(Records excerpted from a collection)
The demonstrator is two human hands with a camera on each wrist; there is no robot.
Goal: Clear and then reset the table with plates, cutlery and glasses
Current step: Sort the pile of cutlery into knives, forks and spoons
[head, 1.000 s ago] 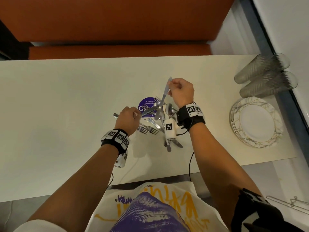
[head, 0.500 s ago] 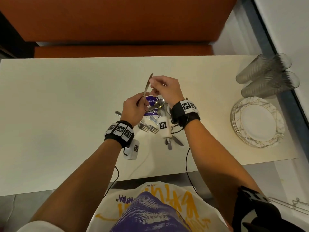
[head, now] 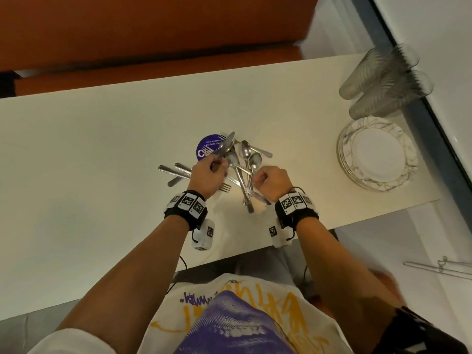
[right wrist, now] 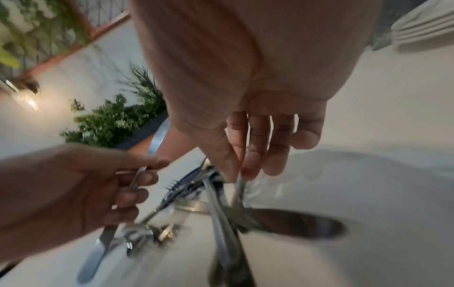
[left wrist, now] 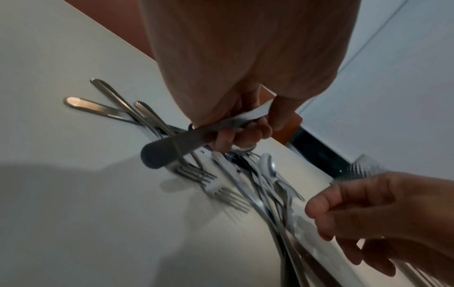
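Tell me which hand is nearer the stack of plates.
Right. The right hand is over the cutlery pile, on the side toward the stack of plates. The left hand, gripping a knife, is farther away, beyond the pile.

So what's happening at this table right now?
A person is sorting a heap of cutlery on the table. The left hand has a knife in its grip; the right hand pinches another piece in the heap. Stacked plates and glasses wait at the right end.
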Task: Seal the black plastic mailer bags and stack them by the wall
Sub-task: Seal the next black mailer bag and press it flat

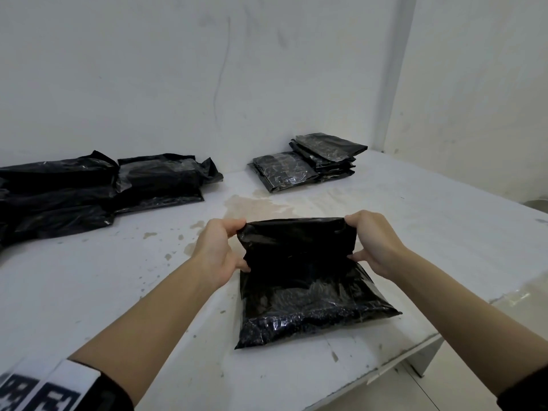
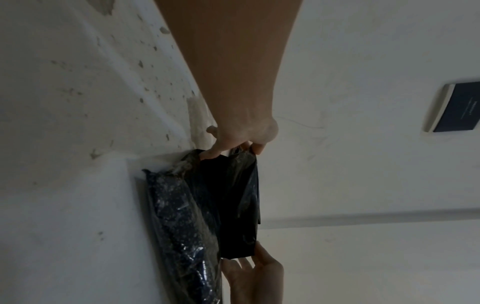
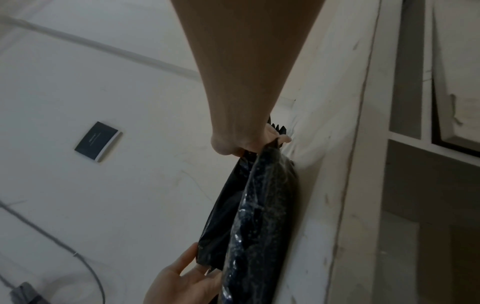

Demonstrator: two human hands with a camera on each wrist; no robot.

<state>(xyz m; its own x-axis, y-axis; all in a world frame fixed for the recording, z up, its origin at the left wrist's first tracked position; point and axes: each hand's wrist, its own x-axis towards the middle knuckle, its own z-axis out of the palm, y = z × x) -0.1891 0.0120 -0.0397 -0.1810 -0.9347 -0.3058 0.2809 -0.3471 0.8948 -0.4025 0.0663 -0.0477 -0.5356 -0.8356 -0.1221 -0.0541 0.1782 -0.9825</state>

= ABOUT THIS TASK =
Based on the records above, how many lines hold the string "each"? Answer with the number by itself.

= RESPONSE AREA =
3